_Work request_
An exact copy of all the data is needed, with every picture left out.
(Data section Opens)
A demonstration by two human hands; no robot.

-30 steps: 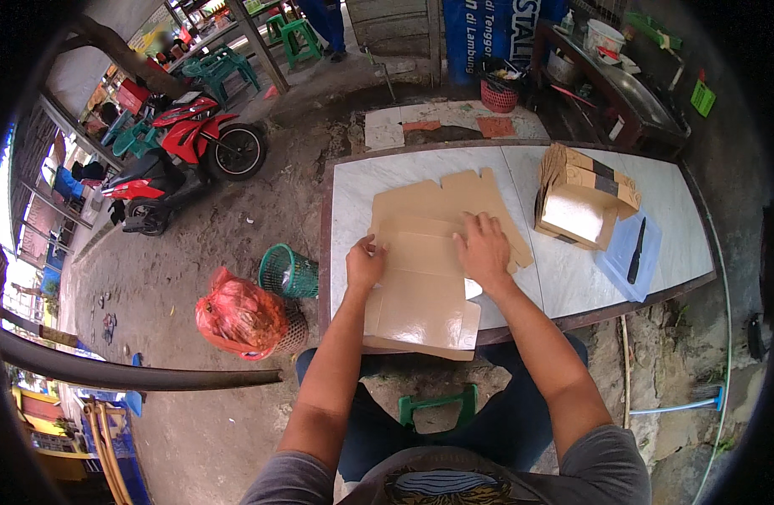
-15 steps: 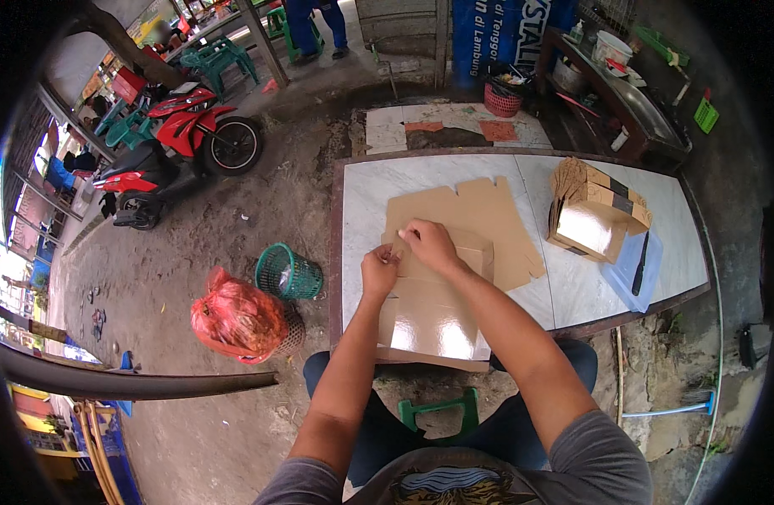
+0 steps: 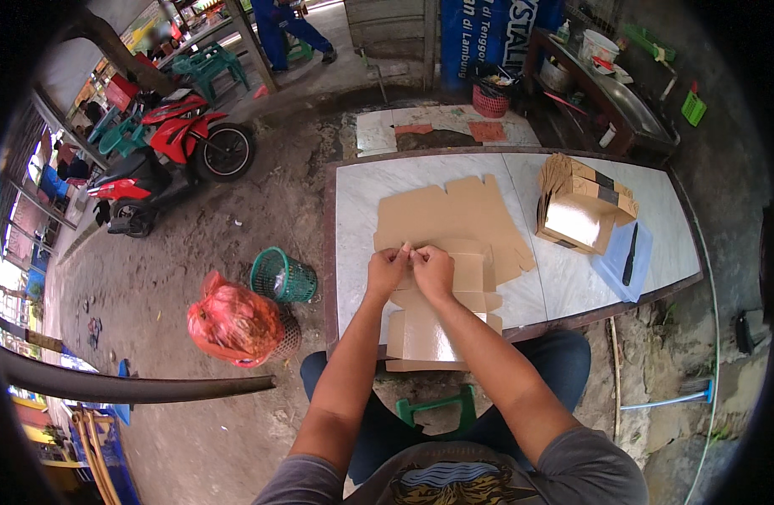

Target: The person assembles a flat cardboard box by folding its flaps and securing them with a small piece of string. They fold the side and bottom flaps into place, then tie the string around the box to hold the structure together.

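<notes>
A partly folded brown cardboard box blank [image 3: 429, 332] with a shiny inner face lies in front of me, its near end reaching over the table edge. My left hand [image 3: 387, 273] and my right hand [image 3: 434, 273] meet at its far left part. Thumbs and fingers of both are pinched together on a flap there, fingertips almost touching. The fingers cover the bit of card they grip. Under and beyond it, a flat cardboard sheet [image 3: 454, 210] with notched edges rests on the table.
On the marble-topped table [image 3: 357, 189], several nested cardboard boxes [image 3: 576, 206] stand at the right, beside a black knife [image 3: 630, 254] on a translucent blue plastic lid [image 3: 610, 271]. Left on the ground are a green basket [image 3: 283, 274] and a red plastic bag [image 3: 233, 320]. A red motorbike [image 3: 172, 139] is parked beyond.
My right hand has come nearer to me and my left hand slightly right, so their fingertips now meet. The near part of the blank has shifted and its side flaps show more.
</notes>
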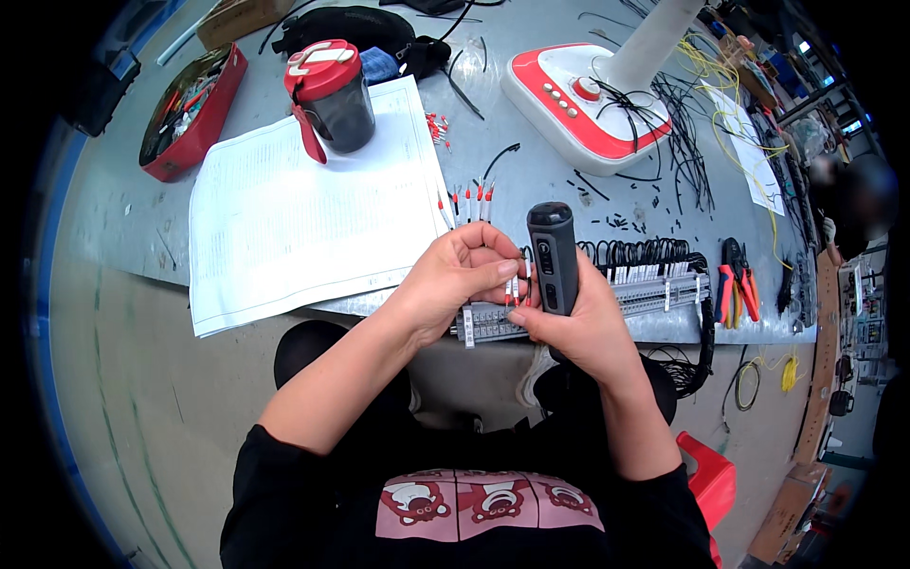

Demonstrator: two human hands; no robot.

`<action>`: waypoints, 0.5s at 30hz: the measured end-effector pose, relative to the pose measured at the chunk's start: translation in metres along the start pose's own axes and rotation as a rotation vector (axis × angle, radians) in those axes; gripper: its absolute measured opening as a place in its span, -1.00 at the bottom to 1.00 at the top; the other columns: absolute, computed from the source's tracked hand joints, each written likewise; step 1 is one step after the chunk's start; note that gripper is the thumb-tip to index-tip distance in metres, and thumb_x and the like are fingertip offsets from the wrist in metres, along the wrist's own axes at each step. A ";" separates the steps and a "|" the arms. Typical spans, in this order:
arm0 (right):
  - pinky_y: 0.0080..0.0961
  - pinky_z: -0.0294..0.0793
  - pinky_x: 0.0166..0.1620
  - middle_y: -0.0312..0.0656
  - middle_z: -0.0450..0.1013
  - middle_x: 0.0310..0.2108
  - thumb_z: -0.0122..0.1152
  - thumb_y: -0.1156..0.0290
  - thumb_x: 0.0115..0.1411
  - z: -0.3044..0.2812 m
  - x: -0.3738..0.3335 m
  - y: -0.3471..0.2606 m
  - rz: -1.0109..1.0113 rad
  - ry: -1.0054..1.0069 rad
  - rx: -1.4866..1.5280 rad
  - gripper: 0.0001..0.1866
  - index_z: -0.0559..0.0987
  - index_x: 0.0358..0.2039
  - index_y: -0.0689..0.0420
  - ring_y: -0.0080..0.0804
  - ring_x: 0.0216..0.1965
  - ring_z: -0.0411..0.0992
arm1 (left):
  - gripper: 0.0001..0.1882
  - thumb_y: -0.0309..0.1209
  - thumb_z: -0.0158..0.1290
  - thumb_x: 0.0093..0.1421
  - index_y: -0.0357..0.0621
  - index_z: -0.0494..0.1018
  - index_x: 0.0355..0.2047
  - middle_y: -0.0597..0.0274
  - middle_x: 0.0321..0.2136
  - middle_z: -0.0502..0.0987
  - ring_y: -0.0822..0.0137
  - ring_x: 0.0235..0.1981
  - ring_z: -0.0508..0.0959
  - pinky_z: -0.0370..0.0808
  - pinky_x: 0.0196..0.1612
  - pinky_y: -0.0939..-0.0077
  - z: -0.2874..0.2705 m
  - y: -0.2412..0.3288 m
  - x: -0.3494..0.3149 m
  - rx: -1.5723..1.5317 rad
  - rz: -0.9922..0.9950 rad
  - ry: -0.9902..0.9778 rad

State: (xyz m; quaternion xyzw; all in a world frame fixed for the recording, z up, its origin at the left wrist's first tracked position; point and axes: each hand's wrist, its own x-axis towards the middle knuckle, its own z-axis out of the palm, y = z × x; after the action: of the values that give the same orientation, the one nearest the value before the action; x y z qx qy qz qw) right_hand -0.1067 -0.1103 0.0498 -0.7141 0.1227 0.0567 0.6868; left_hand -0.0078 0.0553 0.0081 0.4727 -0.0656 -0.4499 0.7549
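My right hand (pixel 590 322) is wrapped around a dark grey cordless screwdriver (pixel 555 256) with buttons on its side; its tip is out of sight. Between the thumb and fingers of my left hand (pixel 464 275) are thin wires (pixel 513 287) with white sleeves and red ferrules. Both hands are close together over the left part of a grey terminal block strip (pixel 640 296) at the table's near edge. Black wires (pixel 640 254) loop along the strip's far side. More wires with red ferrules (pixel 479 194) stand up just beyond my left hand.
Printed sheets (pixel 313 213) lie at left under a dark cup (pixel 343 119) with a red lid. Further left stands a red tool case (pixel 204 119). A white-and-red fan base (pixel 588 114) is at the back; pliers (pixel 735 289) lie at right. Wire scraps are scattered about.
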 end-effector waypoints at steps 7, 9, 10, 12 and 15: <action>-0.57 0.51 -0.21 -0.29 0.47 -0.27 0.42 0.55 -0.04 0.002 0.000 -0.002 -0.005 0.013 -0.061 -0.42 0.42 0.03 0.23 -0.61 -0.30 0.44 | -0.85 -0.50 0.17 0.23 -0.13 0.43 -0.23 0.25 -0.32 0.63 0.52 -0.32 0.64 0.56 -0.28 0.72 0.001 0.000 -0.002 0.055 0.052 0.017; -0.58 0.50 -0.23 -0.31 0.46 -0.30 0.42 0.54 -0.04 0.001 -0.001 -0.001 -0.007 0.013 -0.066 -0.42 0.42 0.02 0.22 -0.62 -0.31 0.43 | -0.85 -0.50 0.18 0.22 -0.14 0.44 -0.24 0.27 -0.35 0.63 0.55 -0.35 0.62 0.55 -0.29 0.72 0.004 0.003 -0.002 0.102 0.053 0.045; -0.59 0.49 -0.25 -0.32 0.45 -0.31 0.42 0.54 -0.04 0.000 -0.001 0.000 -0.009 0.012 -0.062 -0.43 0.42 0.02 0.22 -0.63 -0.32 0.43 | -0.84 -0.50 0.19 0.21 -0.14 0.44 -0.24 0.28 -0.36 0.63 0.56 -0.37 0.61 0.54 -0.30 0.72 0.004 0.003 -0.002 0.123 0.056 0.052; -0.60 0.48 -0.26 -0.33 0.44 -0.33 0.42 0.54 -0.04 0.001 0.000 0.000 -0.008 0.006 -0.060 -0.43 0.42 0.02 0.21 -0.64 -0.33 0.42 | -0.84 -0.49 0.20 0.20 -0.14 0.44 -0.25 0.30 -0.39 0.63 0.59 -0.40 0.58 0.53 -0.31 0.72 0.004 0.004 -0.001 0.168 0.064 0.070; -0.62 0.46 -0.29 -0.34 0.43 -0.35 0.42 0.54 -0.03 0.001 -0.001 -0.003 -0.002 0.004 -0.066 -0.43 0.42 0.02 0.21 -0.65 -0.35 0.42 | -0.83 -0.49 0.21 0.20 -0.14 0.44 -0.26 0.32 -0.40 0.62 0.61 -0.42 0.56 0.52 -0.31 0.71 0.005 0.003 -0.002 0.183 0.079 0.071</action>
State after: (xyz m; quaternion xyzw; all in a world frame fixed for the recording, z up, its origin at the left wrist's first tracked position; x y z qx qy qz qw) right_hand -0.1065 -0.1096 0.0528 -0.7366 0.1214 0.0585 0.6627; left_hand -0.0091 0.0538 0.0139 0.5524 -0.0981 -0.3950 0.7275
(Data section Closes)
_Solution to this task_
A demonstration by two human hands; no robot.

-30 steps: 
-15 steps: 
+0 steps: 

Target: The person assembles a flat cardboard box by folding its flaps and securing them with a small piece of string. They fold the side and bottom flaps into place, then tie the string around the box to hold the structure together.

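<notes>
A partly folded brown cardboard box blank [image 3: 429, 332] with a shiny inner face lies in front of me, its near end reaching over the table edge. My left hand [image 3: 387, 273] and my right hand [image 3: 434, 273] meet at its far left part. Thumbs and fingers of both are pinched together on a flap there, fingertips almost touching. The fingers cover the bit of card they grip. Under and beyond it, a flat cardboard sheet [image 3: 454, 210] with notched edges rests on the table.
On the marble-topped table [image 3: 357, 189], several nested cardboard boxes [image 3: 576, 206] stand at the right, beside a black knife [image 3: 630, 254] on a translucent blue plastic lid [image 3: 610, 271]. Left on the ground are a green basket [image 3: 283, 274] and a red plastic bag [image 3: 233, 320]. A red motorbike [image 3: 172, 139] is parked beyond.
My right hand has come nearer to me and my left hand slightly right, so their fingertips now meet. The near part of the blank has shifted and its side flaps show more.
</notes>
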
Demonstrator: two human hands; no robot.

`<action>`: waypoints, 0.5s at 30hz: the measured end-effector pose, relative to the pose measured at the chunk's start: translation in metres along the start pose's own axes and rotation as a rotation vector (axis × angle, radians) in those axes; gripper: its absolute measured opening as a place in its span, -1.00 at the bottom to 1.00 at the top; the other columns: absolute, computed from the source's tracked hand joints, each written likewise; step 1 is one step after the chunk's start; note that gripper is the thumb-tip to index-tip distance in metres, and thumb_x and the like are fingertip offsets from the wrist in metres, along the wrist's own axes at each step. A ";" separates the steps and a "|" the arms. Typical spans, in this order:
arm0 (right):
  - pinky_y: 0.0080..0.0961
  - pinky_z: -0.0294..0.0793
  - pinky_x: 0.0166..0.1620
  - middle_y: -0.0312..0.0656
  - middle_z: -0.0450..0.1013
  - middle_x: 0.0310..0.2108
  - thumb_z: -0.0122..0.1152
  - thumb_y: -0.1156..0.0290
  - thumb_x: 0.0115..0.1411
  - z: -0.3044..0.2812 m
  - x: -0.3738..0.3335 m
  - y: -0.3471..0.2606 m
  - rz: -1.0109..1.0113 rad
  - ry: -1.0054..1.0069 rad
  - rx: -1.4866..1.5280 rad
  - gripper: 0.0001..0.1866
  - index_z: -0.0559..0.0987
  - index_x: 0.0358..0.2039
  - index_y: -0.0689..0.0420
  - ring_y: -0.0080..0.0804
  - ring_x: 0.0216..0.1965
  - ring_z: -0.0411..0.0992
arm1 (left):
  - gripper: 0.0001..0.1882
  - thumb_y: -0.0309..0.1209
  - thumb_z: -0.0158..0.1290
  - thumb_x: 0.0093..0.1421
  - index_y: -0.0357..0.0621
  - index_z: -0.0494..0.1018
  - index_x: 0.0355..0.2047
  - middle_y: -0.0597..0.0274
  - middle_x: 0.0321..0.2136
  - middle_z: -0.0502..0.0987
  - ring_y: -0.0822..0.0137
  - ring_x: 0.0235..0.1981
  - ring_z: -0.0508..0.0959
  - pinky_z: -0.0370..0.0808
  - pinky_x: 0.0196..0.1612
  - pinky_y: -0.0939..-0.0077
  - z: -0.2874..0.2705 m
  - y: -0.2412..0.3288 m
  - x: -0.3494..0.3149 m
  - rx: -1.5723..1.5317 rad
  - rz: -0.9922..0.9950 rad
  - ry: -0.9902..0.9778 rad

State: (xyz m; quaternion xyzw; all in a world frame fixed for the recording, z up, its origin at the left wrist's first tracked position; point and axes: each hand's wrist, its own x-axis towards the middle knuckle, its own z-axis out of the palm, y = z × x; after the action: of the values that give the same orientation, the one nearest the value before the action; x y z qx qy qz qw) right_hand -0.1067 -0.1103 0.0498 -0.7141 0.1227 0.0567 0.6868; left_hand -0.0078 0.0553 0.0081 0.4727 -0.0656 -0.4499 0.7549
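My right hand (pixel 590 322) is wrapped around a dark grey cordless screwdriver (pixel 555 256) with buttons on its side; its tip is out of sight. Between the thumb and fingers of my left hand (pixel 464 275) are thin wires (pixel 513 287) with white sleeves and red ferrules. Both hands are close together over the left part of a grey terminal block strip (pixel 640 296) at the table's near edge. Black wires (pixel 640 254) loop along the strip's far side. More wires with red ferrules (pixel 479 194) stand up just beyond my left hand.
Printed sheets (pixel 313 213) lie at left under a dark cup (pixel 343 119) with a red lid. Further left stands a red tool case (pixel 204 119). A white-and-red fan base (pixel 588 114) is at the back; pliers (pixel 735 289) lie at right. Wire scraps are scattered about.
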 end-effector waypoints at steps 7, 9, 10, 12 and 15: <action>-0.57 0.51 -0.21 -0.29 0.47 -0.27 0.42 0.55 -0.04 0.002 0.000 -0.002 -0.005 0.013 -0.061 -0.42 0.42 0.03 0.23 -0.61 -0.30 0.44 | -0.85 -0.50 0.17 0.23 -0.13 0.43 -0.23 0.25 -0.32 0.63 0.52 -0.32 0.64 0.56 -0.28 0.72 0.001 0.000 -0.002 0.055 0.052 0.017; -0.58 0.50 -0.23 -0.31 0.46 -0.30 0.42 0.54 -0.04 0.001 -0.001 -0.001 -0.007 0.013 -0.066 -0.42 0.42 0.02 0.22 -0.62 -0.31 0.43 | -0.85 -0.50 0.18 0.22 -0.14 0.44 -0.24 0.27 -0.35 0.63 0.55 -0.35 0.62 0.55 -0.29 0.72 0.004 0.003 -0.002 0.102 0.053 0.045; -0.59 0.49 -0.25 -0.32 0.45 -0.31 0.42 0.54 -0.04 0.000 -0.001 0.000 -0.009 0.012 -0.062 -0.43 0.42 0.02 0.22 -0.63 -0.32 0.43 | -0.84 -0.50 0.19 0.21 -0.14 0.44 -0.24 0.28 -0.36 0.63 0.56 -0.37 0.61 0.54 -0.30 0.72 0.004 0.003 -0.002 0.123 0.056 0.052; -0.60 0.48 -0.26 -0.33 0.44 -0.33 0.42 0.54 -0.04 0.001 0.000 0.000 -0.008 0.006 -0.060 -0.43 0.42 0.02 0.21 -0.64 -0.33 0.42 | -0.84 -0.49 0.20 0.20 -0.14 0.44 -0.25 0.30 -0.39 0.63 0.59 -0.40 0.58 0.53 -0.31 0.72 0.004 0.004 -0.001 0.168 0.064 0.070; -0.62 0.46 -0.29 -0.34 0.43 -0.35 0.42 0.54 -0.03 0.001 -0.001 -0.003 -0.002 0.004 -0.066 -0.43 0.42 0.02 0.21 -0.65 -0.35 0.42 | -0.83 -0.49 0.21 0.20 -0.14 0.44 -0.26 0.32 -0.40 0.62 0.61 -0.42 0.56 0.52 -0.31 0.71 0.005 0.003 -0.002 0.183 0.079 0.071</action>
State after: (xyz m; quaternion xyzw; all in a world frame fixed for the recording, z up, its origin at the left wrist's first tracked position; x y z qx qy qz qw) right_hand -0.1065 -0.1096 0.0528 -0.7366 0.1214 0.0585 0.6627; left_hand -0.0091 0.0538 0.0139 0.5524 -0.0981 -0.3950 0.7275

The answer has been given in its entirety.